Our vision is to provide a Reggio Emilia inspired early childhood and primary years education that embraces each child as a competent and capable citizen of the community immersed in a nurturing and sustainable environment, surrounded by people who are fully invested in the development of the whole child.
Our mission is to inspire and develop the potential in each child through learner-led investigations in a natural, nurturing, and sustainable environment. We embrace the rich local culture and foster independent exploration, encourage social interactions, and invite children to represent their ideas and reflect on their learning through project work, problem-solving, critical thinking, and creative processes.
“We know it is essential to focus on children and be child-centered, but we do not feel that is enough. We consider teachers and families as central to the education of children. We therefore choose to place all three components at the center of our interest.

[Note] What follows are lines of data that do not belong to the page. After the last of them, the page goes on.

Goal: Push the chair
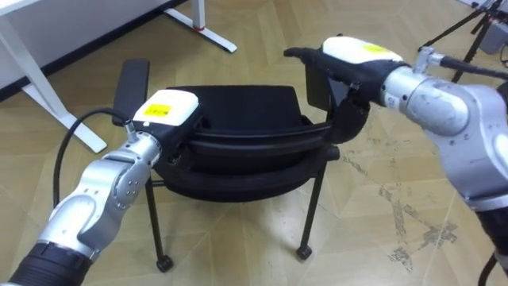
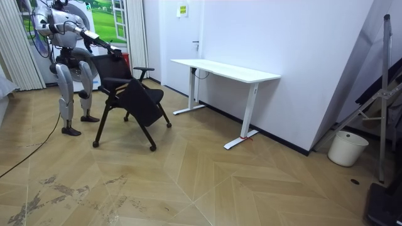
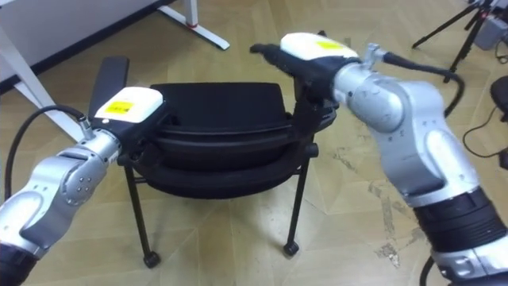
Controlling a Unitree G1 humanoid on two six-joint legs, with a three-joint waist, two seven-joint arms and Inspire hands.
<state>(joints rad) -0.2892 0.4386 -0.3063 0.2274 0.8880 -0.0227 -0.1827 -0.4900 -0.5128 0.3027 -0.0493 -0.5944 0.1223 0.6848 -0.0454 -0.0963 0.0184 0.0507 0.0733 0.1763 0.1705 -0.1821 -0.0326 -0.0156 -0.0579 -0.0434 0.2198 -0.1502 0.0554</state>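
Left eye view shows the black chair [image 1: 238, 107] from behind and above, close in front of the robot. Its seat lies beyond the curved top of the backrest [image 1: 254, 143], and its thin legs end in small castors [image 1: 304, 253] on the wooden floor [image 1: 373, 183]. The left hand [image 1: 165, 110] lies at the left end of the backrest top, just beside the left armrest [image 1: 132, 79]. Its white back faces up, but its dark fingers merge with the black chair, so I cannot tell whether they are straight or curled. The right hand [image 1: 353, 52] is over the right armrest [image 1: 319, 79] at the chair's other corner. Its fingers [image 1: 298, 54] are stretched out straight and close together, pointing toward the robot's left and gripping nothing. Whether the palm actually touches the armrest I cannot tell. Beyond the chair on the left stands a white desk leg [image 1: 48, 87], and dark tripod legs [image 1: 456, 28] cross the far right corner. In the room view the robot stands upright behind the chair at the room view's left, near a window, with an arm reaching out to the chair's back. A white desk [image 2: 226, 69] stands against the wall to the room view's right of the chair, well apart from it. A white bucket [image 2: 347, 148] sits farther right on the floor.
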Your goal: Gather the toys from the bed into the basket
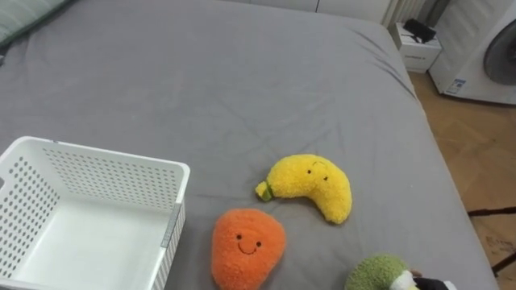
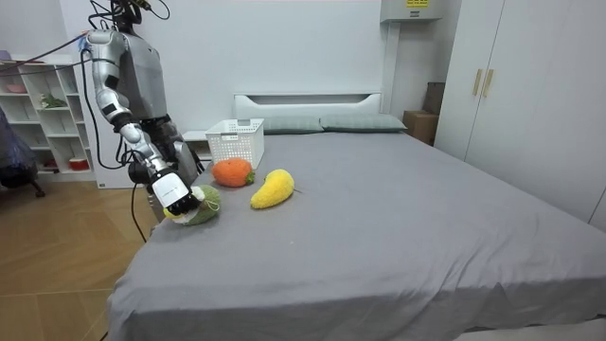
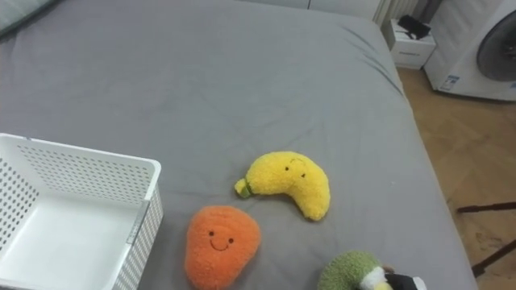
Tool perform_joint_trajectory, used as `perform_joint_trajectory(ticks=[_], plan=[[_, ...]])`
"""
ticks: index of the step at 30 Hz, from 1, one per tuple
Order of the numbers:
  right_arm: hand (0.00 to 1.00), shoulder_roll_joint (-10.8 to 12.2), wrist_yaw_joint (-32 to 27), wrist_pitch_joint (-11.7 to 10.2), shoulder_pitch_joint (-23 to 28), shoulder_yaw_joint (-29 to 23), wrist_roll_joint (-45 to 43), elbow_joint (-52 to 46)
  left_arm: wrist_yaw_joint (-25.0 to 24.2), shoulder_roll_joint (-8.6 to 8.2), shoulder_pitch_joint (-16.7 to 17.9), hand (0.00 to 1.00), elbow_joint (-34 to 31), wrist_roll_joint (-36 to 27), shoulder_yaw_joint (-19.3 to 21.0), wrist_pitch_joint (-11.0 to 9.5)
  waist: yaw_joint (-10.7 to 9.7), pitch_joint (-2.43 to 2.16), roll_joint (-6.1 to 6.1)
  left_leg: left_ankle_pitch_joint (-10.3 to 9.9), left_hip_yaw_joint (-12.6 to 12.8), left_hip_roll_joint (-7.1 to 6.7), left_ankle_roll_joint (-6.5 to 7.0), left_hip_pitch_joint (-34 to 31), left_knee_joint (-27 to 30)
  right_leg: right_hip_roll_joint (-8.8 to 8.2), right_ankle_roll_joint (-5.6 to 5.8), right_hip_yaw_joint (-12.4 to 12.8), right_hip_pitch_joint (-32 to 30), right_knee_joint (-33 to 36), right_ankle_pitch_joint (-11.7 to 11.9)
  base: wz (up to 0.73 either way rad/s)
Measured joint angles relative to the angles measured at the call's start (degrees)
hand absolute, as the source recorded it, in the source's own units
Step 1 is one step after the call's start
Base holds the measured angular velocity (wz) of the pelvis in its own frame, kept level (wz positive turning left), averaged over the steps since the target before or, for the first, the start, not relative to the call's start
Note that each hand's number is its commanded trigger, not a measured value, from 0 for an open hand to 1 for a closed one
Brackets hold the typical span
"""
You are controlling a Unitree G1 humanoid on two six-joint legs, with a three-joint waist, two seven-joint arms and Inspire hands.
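Left eye view: the green plush toy (image 1: 377, 272) lies on the grey bed (image 1: 242, 72) at the lower right edge of the picture, close to the bed's right side. The right hand (image 2: 178, 196) rests against this toy. Whether the hand is spread or clamped on the toy cannot be told from any view.

The orange plush toy (image 1: 247, 246) lies to the left of the green one, apart from it, with its stitched smile facing up. The yellow banana plush (image 1: 314, 184) lies just beyond the orange toy, near it but not touching, its green stem end pointing left. Both lie free on the sheet.

The white perforated basket (image 1: 97, 155) stands on the bed left of the orange toy, close beside it. No toy shows in the visible part of its interior.

Room view: the robot stands on the wooden floor (image 2: 57, 275) at the side of the bed, on the room view's left, with its right arm reaching down to the green toy. Pillows (image 2: 365, 122) lie at the head of the bed, beyond the basket.
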Motion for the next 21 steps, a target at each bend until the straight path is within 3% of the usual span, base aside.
perform_joint_trajectory(ticks=[6, 8, 13, 21], plan=[[1.00, -0.03, -0.12, 0.88, -0.18, -0.02, 1.25, -1.55, 0.22, 0.05, -0.41, 0.00, 0.00, -0.02, 0.11, 0.01, 0.14, 0.03, 0.01, 0.00, 0.01, -0.01, 0.00, -0.06, -0.02, 0.00, 0.00, 0.04, -0.15, 0.03, 0.00, 0.00], [1.00, -0.03, -0.02, 2.74, -0.07, -0.03, 1.14, -6.28, 0.44, 0.04, -0.45, 0.00, -0.76, 0.01, 0.22, 0.09, -0.04, 0.12, 0.16, 0.00, 0.06, 0.01, 0.00, -0.17, -0.02, 0.00, -0.01, 0.17, -0.34, 0.12, 0.01, -0.02], [1.00, 0.03, 0.07, 2.53, -0.22, 0.53, 2.78, -15.71, 1.57, 0.06, -2.34, 0.00, 0.09, -0.10, 0.17, 0.13, 0.17, 0.02, 0.63, 0.02, 0.37, 0.00, 0.01, -0.07, -0.34, -0.03, -0.02, 0.30, -0.49, 0.27, 0.02, -0.01], [1.00, 0.02, 1.36, 3.18, -0.24, 1.16, 3.80, -29.59, 1.68, -0.04, -2.43, 0.00, 0.11, 0.01, 0.01, 0.85, 0.28, 0.17, 0.74, 0.02, 0.70, 0.00, 0.01, -0.12, -0.73, 0.01, -0.01, 0.61, -0.80, 0.21, 0.02, -0.01]])
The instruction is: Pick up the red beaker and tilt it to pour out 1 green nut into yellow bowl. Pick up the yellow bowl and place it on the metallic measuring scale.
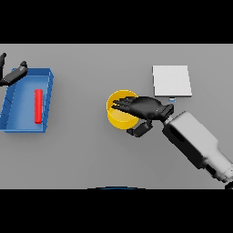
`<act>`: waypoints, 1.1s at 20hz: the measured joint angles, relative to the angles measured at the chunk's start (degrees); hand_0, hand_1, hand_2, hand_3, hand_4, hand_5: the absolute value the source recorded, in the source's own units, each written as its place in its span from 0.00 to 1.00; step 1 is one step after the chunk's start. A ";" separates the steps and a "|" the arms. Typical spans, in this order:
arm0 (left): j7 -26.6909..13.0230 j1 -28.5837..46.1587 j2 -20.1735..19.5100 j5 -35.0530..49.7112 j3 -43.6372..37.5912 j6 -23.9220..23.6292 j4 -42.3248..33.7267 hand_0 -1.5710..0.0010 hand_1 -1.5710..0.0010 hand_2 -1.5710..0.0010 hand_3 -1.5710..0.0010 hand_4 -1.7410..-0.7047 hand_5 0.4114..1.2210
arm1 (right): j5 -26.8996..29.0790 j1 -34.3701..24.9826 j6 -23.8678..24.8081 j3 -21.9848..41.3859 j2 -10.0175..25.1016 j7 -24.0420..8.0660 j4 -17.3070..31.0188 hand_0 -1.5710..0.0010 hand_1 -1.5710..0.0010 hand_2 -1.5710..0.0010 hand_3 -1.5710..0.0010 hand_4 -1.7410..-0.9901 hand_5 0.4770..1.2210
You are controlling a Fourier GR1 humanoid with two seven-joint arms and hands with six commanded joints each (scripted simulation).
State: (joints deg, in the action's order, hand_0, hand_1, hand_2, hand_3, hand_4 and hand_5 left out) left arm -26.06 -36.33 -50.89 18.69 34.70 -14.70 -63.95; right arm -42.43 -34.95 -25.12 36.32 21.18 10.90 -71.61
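The yellow bowl (119,113) stands at the table's middle. My right hand (144,108) reaches over it from the right, its straight fingers spread across the bowl's top and hiding part of the inside. The thumb (139,129) hangs just outside the bowl's lower right wall. The hand is open. The red beaker (38,106) lies on its side in a blue tray (20,107) at the left. The metallic measuring scale (171,81) is a pale square plate behind my right wrist. My left hand (12,75) rests open at the tray's far left corner. No green nut shows.
The blue tray's walls enclose the beaker on all sides. The scale sits close to the bowl, up and to the right of it, with my right forearm (195,141) running off to the lower right.
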 measured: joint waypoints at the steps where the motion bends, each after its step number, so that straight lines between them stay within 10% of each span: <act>1: -0.34 -0.59 0.41 0.23 -0.07 0.32 0.34 1.00 1.00 1.00 1.00 0.91 0.39 | -0.21 -0.71 -0.30 0.22 -0.36 -0.45 0.91 1.00 1.00 1.00 1.00 0.62 0.29; 11: -2.32 -0.18 -0.65 0.19 0.20 -0.76 -2.48 1.00 1.00 1.00 1.00 0.91 0.40 | -0.39 -1.49 1.23 1.00 -2.19 2.83 6.57 1.00 0.99 0.95 0.92 0.54 0.43; 15: -2.54 -0.44 -0.28 -0.06 0.34 -1.06 -2.28 1.00 1.00 1.00 1.00 0.92 0.39 | -0.33 -1.64 -0.06 1.13 -1.75 2.19 5.59 0.70 0.76 0.76 0.73 0.35 0.70; 18: -2.32 -0.40 -0.52 -0.46 0.57 -0.79 -2.01 1.00 1.00 1.00 1.00 0.92 0.40 | -1.19 -1.68 0.42 1.87 -1.76 2.60 5.96 0.40 0.49 0.50 0.38 0.29 0.85; 22: -2.34 -0.49 -0.68 -0.32 0.44 -0.82 -2.34 1.00 1.00 1.00 1.00 0.91 0.40 | -0.26 -1.92 -0.89 1.80 -1.82 2.09 5.35 0.16 0.20 0.20 0.31 0.13 0.94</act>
State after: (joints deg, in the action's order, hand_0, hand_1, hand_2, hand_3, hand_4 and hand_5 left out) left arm -28.40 -36.82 -51.57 18.37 35.14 -15.52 -66.29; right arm -42.69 -36.88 -26.01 38.12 19.36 12.99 -66.26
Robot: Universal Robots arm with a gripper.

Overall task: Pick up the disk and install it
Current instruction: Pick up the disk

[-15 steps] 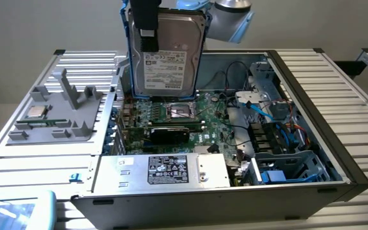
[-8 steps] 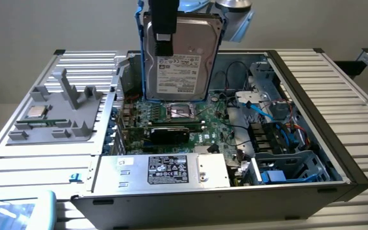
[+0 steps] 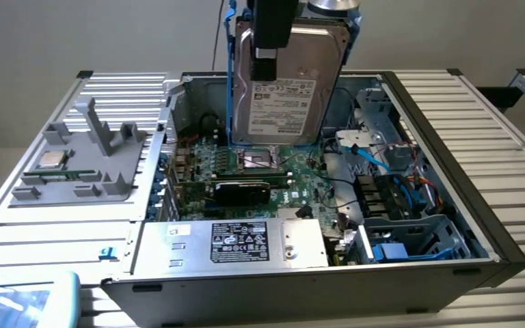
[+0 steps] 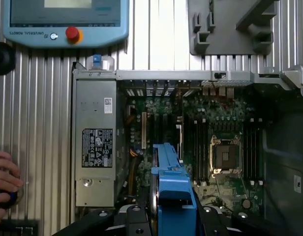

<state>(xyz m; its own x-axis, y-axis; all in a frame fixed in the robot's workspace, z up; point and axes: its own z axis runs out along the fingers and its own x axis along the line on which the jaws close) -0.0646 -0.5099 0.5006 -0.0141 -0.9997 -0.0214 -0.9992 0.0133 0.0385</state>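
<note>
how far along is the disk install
Done: the pick-up. The disk hangs upright in the air in its blue carrier. In hand: the gripper is shut on it, above the open computer case and its motherboard. Left: the install; the disk is not seated in the case yet.

The words UNIVERSAL ROBOTS stand in small dark letters on the pale blue rim of the teach pendant [image 4: 92, 35], just beside its red button [image 4: 72, 33], outside the computer case [image 4: 191, 74]. The white label [image 3: 283, 102] on the disk [image 3: 308, 48] above the case and the black label [image 3: 240, 241] on the power supply [image 3: 176, 249] inside the case carry rows of print and marks too small to read.
</note>
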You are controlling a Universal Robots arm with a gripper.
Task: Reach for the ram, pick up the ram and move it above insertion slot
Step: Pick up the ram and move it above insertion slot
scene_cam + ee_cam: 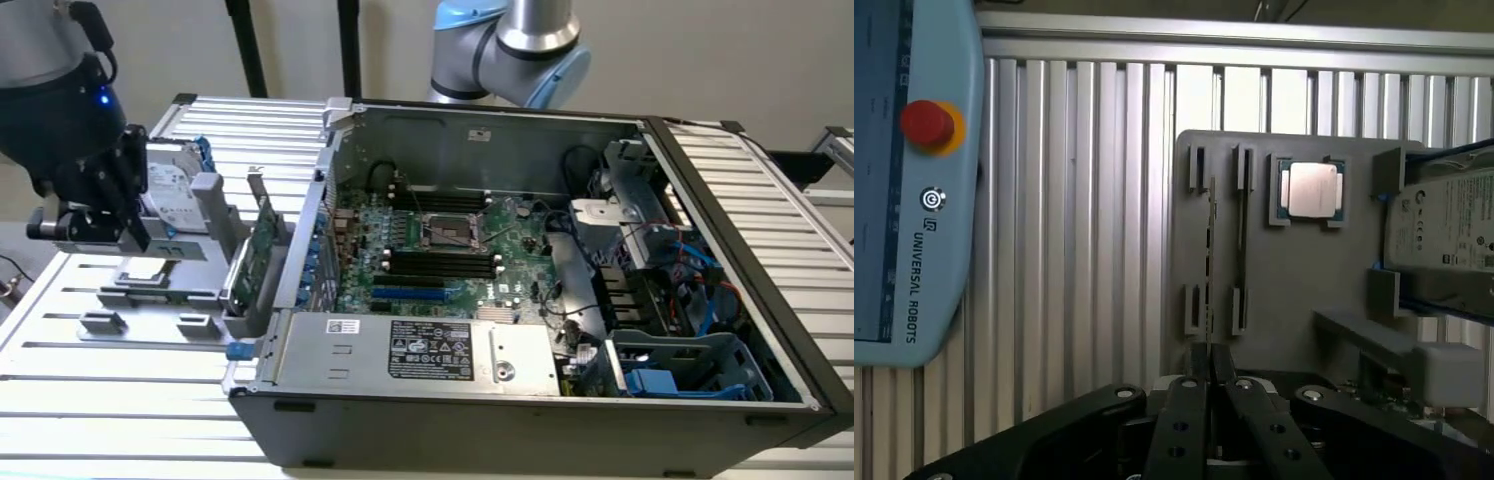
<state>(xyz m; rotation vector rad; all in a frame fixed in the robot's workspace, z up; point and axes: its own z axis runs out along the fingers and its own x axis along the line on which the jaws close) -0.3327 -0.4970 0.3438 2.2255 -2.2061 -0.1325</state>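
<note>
Grey plastic brackets on the holder plate [1294,290] prop the ram [1211,250] on its long edge, one pair at each end. That leaves its thin top edge free for a pinch from above. The plate lies on the ribbed metal table [1084,250], outside the open computer case [534,420] and on the exterior view's left of it.

The gripper [1210,352] hangs over that plate, above the end of the stick rather than on it. Its fingers [1197,400] are drawn almost together with only a sliver between them, and I judge they hold nothing. Their narrow gap lines up with the ram's edge, which suits so thin a part.

A silver processor chip [1309,190] sits in its own recess near the ram. The hard drive [1444,225] stands at the far side of the plate. A teach pendant [914,200] rests on the table, well apart. The black memory slots [441,262] wait on the board inside the case, far from the ram, so the pick-up is not yet done.
</note>
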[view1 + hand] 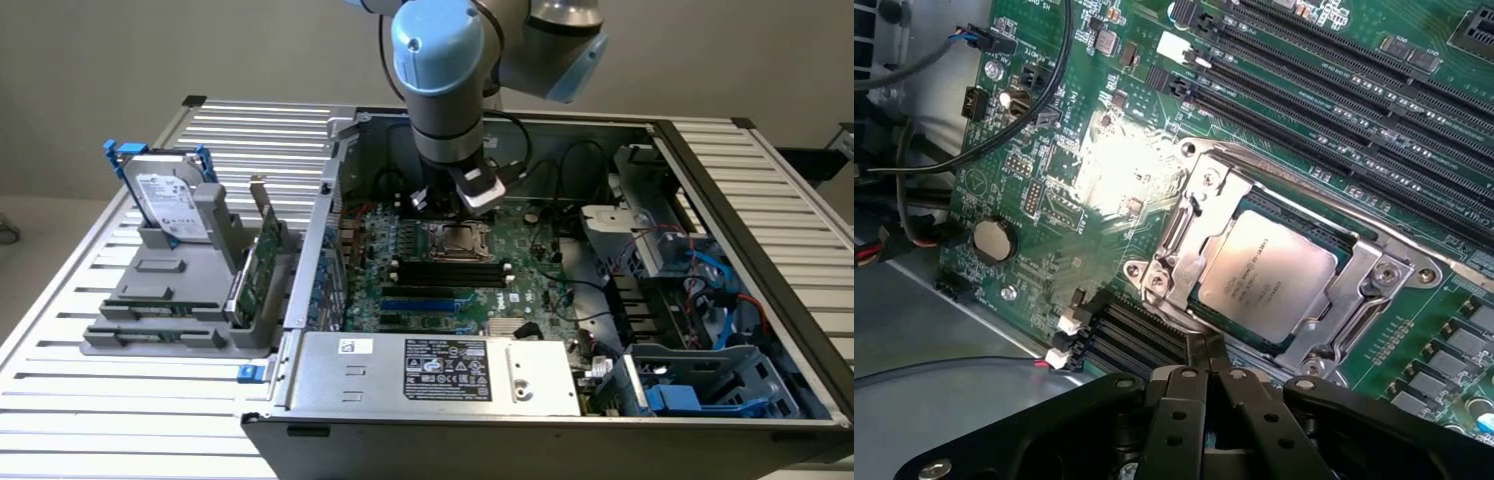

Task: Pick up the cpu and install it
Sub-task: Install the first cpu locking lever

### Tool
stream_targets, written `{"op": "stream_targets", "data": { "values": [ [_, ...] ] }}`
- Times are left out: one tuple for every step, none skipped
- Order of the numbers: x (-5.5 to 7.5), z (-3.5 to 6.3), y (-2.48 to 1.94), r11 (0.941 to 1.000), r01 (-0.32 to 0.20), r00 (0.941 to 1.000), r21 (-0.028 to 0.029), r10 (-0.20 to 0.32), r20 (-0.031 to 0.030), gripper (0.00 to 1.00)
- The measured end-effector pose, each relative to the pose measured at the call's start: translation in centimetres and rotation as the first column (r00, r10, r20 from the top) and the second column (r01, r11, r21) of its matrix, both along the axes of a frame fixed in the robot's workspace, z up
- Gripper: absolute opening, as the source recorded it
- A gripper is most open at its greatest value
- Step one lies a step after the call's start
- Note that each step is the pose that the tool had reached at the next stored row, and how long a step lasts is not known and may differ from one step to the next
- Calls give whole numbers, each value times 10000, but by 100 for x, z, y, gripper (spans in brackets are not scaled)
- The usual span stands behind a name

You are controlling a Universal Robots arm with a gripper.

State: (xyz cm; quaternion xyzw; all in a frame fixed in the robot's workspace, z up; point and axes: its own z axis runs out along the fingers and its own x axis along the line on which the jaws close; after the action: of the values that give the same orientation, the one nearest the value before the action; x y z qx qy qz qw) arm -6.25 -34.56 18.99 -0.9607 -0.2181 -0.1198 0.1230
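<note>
The cpu point(1264, 275) lies flat in the motherboard socket, its pale silver top facing up inside the open metal socket frame point(1179, 235). My gripper point(1209, 352) is shut, its black fingers pressed together with nothing between them. Their tips hover at the socket's edge, right beside the cpu. In the exterior view the arm reaches down into the open computer case, and the gripper point(449, 212) hangs just above the cpu point(461, 240) in the middle of the green motherboard point(534, 285).
Black memory slots point(1334, 80) run beside the socket. Black cables point(1004, 130) loop near it. A power supply box point(434, 370) fills the case front. Outside the case, at the exterior view's left, a grey holder carries a hard drive point(174, 205) and green circuit cards point(267, 260).
</note>
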Motion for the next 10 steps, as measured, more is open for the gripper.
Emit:
{"op": "stream_targets", "data": {
  "values": [
    [0, 0, 3, 10000, 9, 10000, -1, -9, 1, 11],
    [0, 1, 6, 10000, 16, 10000, -2, -16, 1, 11],
    [0, 1, 9, 10000, 25, 10000, -3, -25, 1, 11],
    [-1, 4, 10, 10000, 32, 10000, -8, -32, -1, 11],
    [-2, 6, 11, 10000, 40, 10000, -14, -40, -4, 11],
    [-2, 8, 14, 10000, 48, 10000, -20, -48, -7, 11],
    [-1, 8, 19, 10000, 57, 10000, -22, -57, -8, 11],
    [1, 5, 27, 10000, 63, 10000, -1, -63, -4, 11],
    [2, 3, 30, 10000, 75, 10000, -6, -75, 3, 11],
    [2, 7, 32, 10000, 84, 10000, -23, -84, -3, 11]
  ]
}}
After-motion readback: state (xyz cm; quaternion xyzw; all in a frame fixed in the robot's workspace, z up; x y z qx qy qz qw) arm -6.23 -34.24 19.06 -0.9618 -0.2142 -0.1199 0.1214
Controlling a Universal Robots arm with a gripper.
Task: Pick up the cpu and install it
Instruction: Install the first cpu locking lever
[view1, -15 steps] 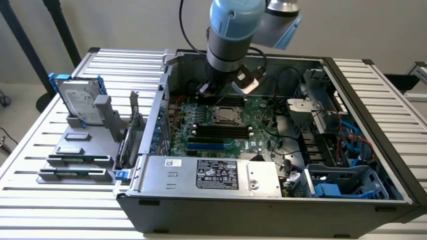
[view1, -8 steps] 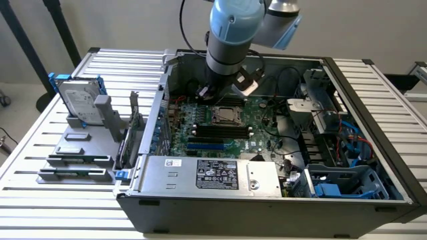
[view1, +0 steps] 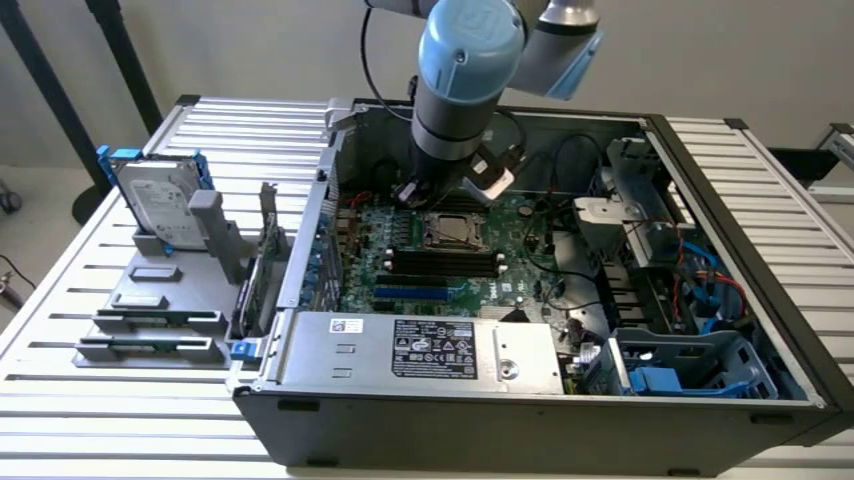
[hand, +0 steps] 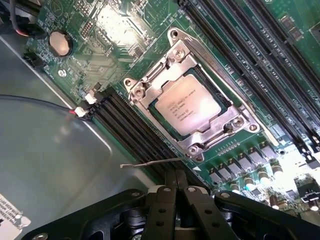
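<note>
The cpu (hand: 187, 105) is a flat silver square with fine print on top. It lies flat in the socket on the green motherboard (hand: 115, 30), and the metal socket frame (hand: 150, 90) surrounds it. My gripper (hand: 176, 176) is shut, the two black fingers pressed together with nothing between them. It hovers above the board, a short way off one side of the socket and apart from the chip. A thin grey wire lever (hand: 150, 162) lies just past the fingertips. In the exterior view the gripper (view1: 416, 193) hangs inside the open computer case, just beyond the cpu (view1: 447, 232).
Black memory slots (hand: 125, 125) run along both sides of the socket. The case holds a silver power supply (view1: 427, 350), drive cages and cables (view1: 667, 250). At the exterior view's left, a hard drive with a blue bracket (view1: 158, 205) and grey blocks (view1: 147, 320) stand on the slatted table.
</note>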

Our goal is to build an amiable school, where children, teachers, and families all feel at home. Such a school requires careful thinking and planning concerning procedures, and interests.”
Loris Malaguzzi
THE IMAGE OF THE CHILD
At the crux of our educational philosophy is our image of the child: an active and curious learner, capable of constructing their own knowledge and understanding of the world. They are not passive recipients of information but rather active participants in their own learning process. We value their innate sense of wonder, creativity, and natural inclination to explore and discover.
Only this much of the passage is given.